- To do: Using the listing below, print exactly everything from the line with "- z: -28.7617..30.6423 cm" down to the line with "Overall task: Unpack", both included, and nothing more.

————

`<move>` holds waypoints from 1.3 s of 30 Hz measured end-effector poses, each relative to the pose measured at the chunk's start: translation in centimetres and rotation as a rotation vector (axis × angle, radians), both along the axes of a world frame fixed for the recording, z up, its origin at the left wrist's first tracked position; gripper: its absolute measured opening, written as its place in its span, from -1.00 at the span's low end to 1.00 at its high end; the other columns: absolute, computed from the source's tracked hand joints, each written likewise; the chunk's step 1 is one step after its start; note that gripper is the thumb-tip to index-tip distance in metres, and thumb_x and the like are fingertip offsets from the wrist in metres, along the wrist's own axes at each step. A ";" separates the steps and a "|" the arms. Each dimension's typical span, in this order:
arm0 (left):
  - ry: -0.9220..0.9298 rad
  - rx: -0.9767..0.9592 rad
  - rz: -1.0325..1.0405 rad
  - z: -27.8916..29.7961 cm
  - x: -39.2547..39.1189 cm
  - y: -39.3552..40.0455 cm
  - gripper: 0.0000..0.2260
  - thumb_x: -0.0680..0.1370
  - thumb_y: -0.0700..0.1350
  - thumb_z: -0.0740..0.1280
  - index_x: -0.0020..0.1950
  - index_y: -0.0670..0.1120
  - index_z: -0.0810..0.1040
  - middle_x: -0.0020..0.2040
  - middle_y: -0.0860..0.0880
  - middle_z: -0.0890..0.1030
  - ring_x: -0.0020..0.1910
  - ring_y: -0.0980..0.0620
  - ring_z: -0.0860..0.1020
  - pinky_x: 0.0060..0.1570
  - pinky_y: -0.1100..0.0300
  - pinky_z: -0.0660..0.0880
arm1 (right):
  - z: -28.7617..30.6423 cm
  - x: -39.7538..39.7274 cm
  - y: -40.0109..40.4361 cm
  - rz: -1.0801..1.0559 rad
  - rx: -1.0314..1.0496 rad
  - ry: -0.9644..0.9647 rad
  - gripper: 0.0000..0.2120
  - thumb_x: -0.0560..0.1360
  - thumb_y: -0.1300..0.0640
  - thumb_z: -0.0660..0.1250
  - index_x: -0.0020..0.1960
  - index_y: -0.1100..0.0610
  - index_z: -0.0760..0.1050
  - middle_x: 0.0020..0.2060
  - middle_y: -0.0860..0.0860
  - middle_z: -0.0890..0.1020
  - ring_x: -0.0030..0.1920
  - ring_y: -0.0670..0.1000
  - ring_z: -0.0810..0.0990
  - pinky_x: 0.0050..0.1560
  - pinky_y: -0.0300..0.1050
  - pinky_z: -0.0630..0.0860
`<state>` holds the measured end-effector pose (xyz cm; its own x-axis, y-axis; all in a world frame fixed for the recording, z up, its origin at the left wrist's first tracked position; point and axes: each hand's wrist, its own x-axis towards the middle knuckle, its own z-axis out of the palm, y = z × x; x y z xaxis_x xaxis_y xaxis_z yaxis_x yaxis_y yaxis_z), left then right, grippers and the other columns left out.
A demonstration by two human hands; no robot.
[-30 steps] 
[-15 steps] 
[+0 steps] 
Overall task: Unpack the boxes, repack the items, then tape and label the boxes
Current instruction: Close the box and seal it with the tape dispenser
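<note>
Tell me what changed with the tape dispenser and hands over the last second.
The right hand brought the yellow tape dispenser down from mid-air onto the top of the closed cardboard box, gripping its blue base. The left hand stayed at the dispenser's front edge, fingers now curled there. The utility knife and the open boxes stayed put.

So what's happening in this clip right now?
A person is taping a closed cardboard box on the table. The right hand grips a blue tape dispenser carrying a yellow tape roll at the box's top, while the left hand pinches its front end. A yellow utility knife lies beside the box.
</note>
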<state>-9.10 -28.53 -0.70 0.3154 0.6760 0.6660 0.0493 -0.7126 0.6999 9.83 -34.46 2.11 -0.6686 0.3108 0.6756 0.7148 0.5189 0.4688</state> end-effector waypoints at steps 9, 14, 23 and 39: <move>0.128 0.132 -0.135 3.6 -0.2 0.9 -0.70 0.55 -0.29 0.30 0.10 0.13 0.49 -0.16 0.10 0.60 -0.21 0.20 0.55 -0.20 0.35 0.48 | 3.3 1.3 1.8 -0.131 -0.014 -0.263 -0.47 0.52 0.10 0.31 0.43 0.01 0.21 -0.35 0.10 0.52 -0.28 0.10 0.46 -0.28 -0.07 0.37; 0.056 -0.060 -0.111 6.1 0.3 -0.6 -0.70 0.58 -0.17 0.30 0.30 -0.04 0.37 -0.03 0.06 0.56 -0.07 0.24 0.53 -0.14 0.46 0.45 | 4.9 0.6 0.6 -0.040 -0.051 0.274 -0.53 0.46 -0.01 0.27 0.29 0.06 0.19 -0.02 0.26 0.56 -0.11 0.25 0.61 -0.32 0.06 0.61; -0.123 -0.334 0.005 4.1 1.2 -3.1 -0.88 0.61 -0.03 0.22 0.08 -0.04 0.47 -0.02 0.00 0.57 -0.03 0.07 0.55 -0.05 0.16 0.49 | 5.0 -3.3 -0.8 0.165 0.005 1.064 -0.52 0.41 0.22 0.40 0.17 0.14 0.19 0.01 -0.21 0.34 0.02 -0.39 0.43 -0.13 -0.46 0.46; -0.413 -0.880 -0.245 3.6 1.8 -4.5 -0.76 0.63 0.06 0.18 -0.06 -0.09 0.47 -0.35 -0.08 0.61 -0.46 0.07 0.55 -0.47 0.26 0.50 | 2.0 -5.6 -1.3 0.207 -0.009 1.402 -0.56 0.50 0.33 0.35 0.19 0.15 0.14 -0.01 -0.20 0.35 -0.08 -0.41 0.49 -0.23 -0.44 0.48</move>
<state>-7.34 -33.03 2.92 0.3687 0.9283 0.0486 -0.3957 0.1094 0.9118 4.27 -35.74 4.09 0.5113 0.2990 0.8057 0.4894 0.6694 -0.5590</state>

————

- Exercise response:
  - z: -28.7617..30.6423 cm
  - x: -39.7538..39.7274 cm
  - y: -40.0109..40.4361 cm
  - rz: -1.0801..1.0559 rad
  - rx: -1.0314..1.0496 rad
  - ry: -0.9644..0.9647 rad
  - gripper: 0.0000..0.2120
  - thumb_x: -0.0560..0.1360
  - thumb_y: -0.1300..0.0640
  - thumb_z: -0.0660..0.1250
  - index_x: -0.0020..0.1960
  - index_y: -0.1100..0.0610
  - index_z: -0.0760..0.1050
  - middle_x: 0.0020..0.2060
  - middle_y: -0.0860..0.0860
  - middle_z: -0.0890..0.1020
  - ring_x: -0.0030..0.1920
  - ring_y: -0.0670..0.1000
  - ring_z: -0.0810..0.0990
  - pinky_x: 0.0050..0.1560
  - pinky_y: -0.0300..0.1050
  - pinky_z: -0.0630..0.0860
`<state>` holds the measured end-effector pose (xyz cm; its own x-axis, y-axis; all in a world frame fixed for the recording, z up, its origin at the left wrist's first tracked position; point and axes: each hand's wrist, its own x-axis towards the middle knuckle, its own z-axis out of the palm, y = z × x; x y z xaxis_x xaxis_y xaxis_z yaxis_x yaxis_y yaxis_z), left then right, grippers and the other columns left out.
A demonstration by two human hands; no robot.
[-30 steps] 
[-15 steps] 
[+0 steps] 
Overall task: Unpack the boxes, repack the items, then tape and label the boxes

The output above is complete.